My friend works as a night porter at a college, and is responsible for, among other things, fire safety. In recent years, the fire alarm control panel for a college owned property, located almost a mile away, has been added to his place of work; he is responsible for it. I believe no training, other than my friend working out the system, and explaining it to his colleagues, has been provided. He has worked in this place for 11 years, and has an excellent record, with no demerits recorded against him.
On the first night of his shift recently, at around 3.30 am, a fire alarm sounded, and he checked the monitor for its location, which recorded X. Unfortunately, X is a named location both on the premises where he works, and also the remote one; although there is a label on the outside of the monitor panel, it is a) faded, and b)the glass of the panel reflects the fluorescent light, and so the glass door must be opened in order to read the location of the alarm. He read the location "X" and checked it out on the premises, found no fire, and therefore followed the procedure which involves writing it up, and disabling the alarm at X (On the premises).
A few minutes later, the student who acts as the first responder on the remote site, called him, and the fire brigade, because there was a fire at "X" at the remote site. There was little damage, a microwave with a charred piece of bread. My friend admits he made a mistake, but he was not under the influences of drugs/alcohol, and can also prove that he was awake at the time.

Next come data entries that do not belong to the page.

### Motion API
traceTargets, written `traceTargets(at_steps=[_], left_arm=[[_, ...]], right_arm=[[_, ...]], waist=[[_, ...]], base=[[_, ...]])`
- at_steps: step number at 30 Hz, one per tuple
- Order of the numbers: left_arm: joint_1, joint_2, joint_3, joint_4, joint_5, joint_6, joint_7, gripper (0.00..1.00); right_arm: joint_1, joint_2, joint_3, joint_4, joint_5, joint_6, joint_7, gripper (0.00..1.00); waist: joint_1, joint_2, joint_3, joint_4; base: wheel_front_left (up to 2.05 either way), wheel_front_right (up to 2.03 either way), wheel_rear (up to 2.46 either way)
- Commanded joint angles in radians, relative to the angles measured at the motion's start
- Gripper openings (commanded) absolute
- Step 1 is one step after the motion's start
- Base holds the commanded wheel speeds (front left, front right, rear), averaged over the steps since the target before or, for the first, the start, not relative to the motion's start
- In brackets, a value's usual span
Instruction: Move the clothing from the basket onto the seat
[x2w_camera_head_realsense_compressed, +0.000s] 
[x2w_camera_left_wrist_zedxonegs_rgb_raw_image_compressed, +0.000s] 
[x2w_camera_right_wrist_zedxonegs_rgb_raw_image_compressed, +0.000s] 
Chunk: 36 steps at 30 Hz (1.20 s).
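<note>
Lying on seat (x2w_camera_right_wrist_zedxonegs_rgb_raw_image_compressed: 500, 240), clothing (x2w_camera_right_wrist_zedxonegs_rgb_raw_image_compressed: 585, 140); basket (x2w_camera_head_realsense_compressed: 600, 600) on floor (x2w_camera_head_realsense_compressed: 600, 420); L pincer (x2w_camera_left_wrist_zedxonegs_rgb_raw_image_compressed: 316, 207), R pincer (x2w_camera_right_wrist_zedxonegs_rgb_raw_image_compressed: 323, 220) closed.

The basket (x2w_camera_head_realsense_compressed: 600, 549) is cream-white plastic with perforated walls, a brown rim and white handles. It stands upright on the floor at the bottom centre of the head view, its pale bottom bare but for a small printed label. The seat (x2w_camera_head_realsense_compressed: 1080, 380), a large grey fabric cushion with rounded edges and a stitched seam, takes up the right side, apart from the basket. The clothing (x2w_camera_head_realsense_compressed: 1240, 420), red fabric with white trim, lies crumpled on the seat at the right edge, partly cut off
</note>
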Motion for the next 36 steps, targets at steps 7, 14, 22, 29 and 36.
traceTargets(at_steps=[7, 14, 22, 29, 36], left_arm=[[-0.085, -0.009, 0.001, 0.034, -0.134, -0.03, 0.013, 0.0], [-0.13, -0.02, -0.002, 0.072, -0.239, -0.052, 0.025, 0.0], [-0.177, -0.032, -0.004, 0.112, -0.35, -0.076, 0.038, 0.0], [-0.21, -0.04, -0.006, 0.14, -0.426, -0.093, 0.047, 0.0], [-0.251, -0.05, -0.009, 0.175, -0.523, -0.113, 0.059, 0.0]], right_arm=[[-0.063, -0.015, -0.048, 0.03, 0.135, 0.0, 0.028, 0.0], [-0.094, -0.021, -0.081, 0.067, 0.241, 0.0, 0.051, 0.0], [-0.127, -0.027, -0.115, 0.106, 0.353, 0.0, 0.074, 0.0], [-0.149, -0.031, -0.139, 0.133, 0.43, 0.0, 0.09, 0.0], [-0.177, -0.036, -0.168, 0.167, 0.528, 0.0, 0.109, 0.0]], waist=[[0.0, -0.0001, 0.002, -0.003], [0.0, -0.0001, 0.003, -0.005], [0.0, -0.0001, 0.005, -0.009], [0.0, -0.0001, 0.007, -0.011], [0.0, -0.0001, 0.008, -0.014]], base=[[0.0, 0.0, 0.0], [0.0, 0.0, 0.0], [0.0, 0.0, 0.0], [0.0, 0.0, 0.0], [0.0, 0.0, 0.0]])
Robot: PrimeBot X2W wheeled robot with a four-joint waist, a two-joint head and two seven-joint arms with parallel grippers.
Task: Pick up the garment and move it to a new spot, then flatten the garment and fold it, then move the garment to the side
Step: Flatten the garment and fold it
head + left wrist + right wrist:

He was suspended with full pay, and went to a disciplinary meeting, hosted by his employer, who promised (in writing) to "think overnight about if/what action would be taken", but, however, sent a letter within a few hours, telling my friend he faces a "gross misconduct" charge, and an immediate dismissal. I have a few queries: one, the employer (and PA) was the only other person present at the investigatory meeting (my friend was not allowed a companion); the employer will also be the only person (with his PA) present at the disciplinary meeting. The employer also tells my friend that he cannot discuss this with any client/employee of the institution, and if he has witnesses, or wishes a colleague to accompany him, that he may not approach them - the employer will do it for them.
Although my friend readily admitted to the mistake, his employer acknowledged his 11 years of exemplary service. My friend explained the mistake, but the employer (who is also Fire Safety Officer) dismissed his concerns; the employer sadly has a record of making poor decisions, and ignoring (written and verbal) advice given to him on subjects which he knows little about, e.g. internet security. My friend's immediate boss (a level below his direct employer) has been asked by my friend for written protocols, repeatedly, which have never materialised; I am sure that my friend has mentioned this to other friends of his, too,who could easily confirm this, but maybe not specifically with regard to Fire Safety.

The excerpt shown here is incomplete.